Paying the ransom would only lead to further demands, Jefferson argued in letters to future presidents John Adams, then America's minister to Great Britain, and James Monroe, then a member of Congress. As Jefferson wrote to Adams in a July 11, 1786, letter, "I acknolege [sic] I very early thought it would be best to effect a peace thro' the medium of war." Paying tribute will merely invite more demands, and even if a coalition proves workable, the only solution is a strong navy that can reach the pirates, Jefferson argued in an August 18, 1786, letter to James Monroe: "The states must see the rod; perhaps it must be felt by some one of them. . . . Every national citizen must wish to see an effective instrument of coercion, and should fear to see it on any other element than the water. A naval force can never endanger our liberties, nor occasion bloodshed; a land force would do both." "From what I learn from the temper of my countrymen and their tenaciousness of their money," Jefferson added in a December 26, 1786, letter to the president of Yale College, Ezra Stiles, "it will be more easy to raise ships and men to fight these pirates into reason, than money to bribe them." [...]

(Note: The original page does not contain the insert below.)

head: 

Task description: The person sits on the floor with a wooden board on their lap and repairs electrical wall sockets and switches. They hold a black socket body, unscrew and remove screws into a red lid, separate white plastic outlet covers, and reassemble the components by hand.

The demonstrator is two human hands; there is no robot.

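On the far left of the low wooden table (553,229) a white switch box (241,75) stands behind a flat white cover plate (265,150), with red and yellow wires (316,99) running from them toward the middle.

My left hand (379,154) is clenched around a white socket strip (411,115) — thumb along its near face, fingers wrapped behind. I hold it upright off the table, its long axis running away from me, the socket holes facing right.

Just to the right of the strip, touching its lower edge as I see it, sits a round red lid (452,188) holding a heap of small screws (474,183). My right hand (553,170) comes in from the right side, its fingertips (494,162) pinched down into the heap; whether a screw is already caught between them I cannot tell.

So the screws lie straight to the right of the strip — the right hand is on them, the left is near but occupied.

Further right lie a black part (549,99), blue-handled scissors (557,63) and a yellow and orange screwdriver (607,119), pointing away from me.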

As he declared in his first annual message to Congress: "To this state of general peace with which we have been blessed, one only exception exists. Tripoli, the least considerable of the Barbary States, had come forward with demands unfounded either in right or in compact, and had permitted itself to denounce war, on our failure to comply before a given day. The style of the demand admitted but one answer. I sent a small squadron of frigates into the Mediterranean. . . ."

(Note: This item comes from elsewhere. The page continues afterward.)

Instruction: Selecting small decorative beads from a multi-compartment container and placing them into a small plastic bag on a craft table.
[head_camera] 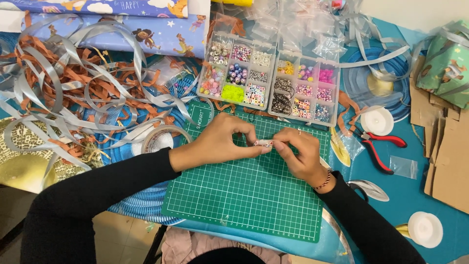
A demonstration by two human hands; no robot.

The American show of force quickly awed Tunis and Algiers into breaking their alliance with Tripoli. The humiliating loss of the frigate Philadelphia and the capture of her captain and crew in Tripoli in 1803, criticism from his political opponents, and even opposition within his own cabinet did not deter Jefferson from his chosen course during four years of war. The aggressive action of Commodore Edward Preble (1803-4) forced Morocco out of the fight and his five bombardments of Tripoli restored some order to the Mediterranean. However, it was not until 1805, when an American fleet under Commodore John Rogers and a land force raised by an American naval agent to the Barbary powers, Captain William Eaton, threatened to capture Tripoli and install the brother of Tripoli's pasha on the throne, that a treaty brought an end to the hostilities. [...]
In fact, it was not until the second war with Algiers, in 1815, that naval victories by Commodores William Bainbridge and Stephen Decatur led to treaties ending all tribute payments by the United States.(emphasis mine)
The people of Ishmael are clearly the Arabs (through biological descent), and all Muslims through theological descent. No knowledgeable non-Muslim would dispute that.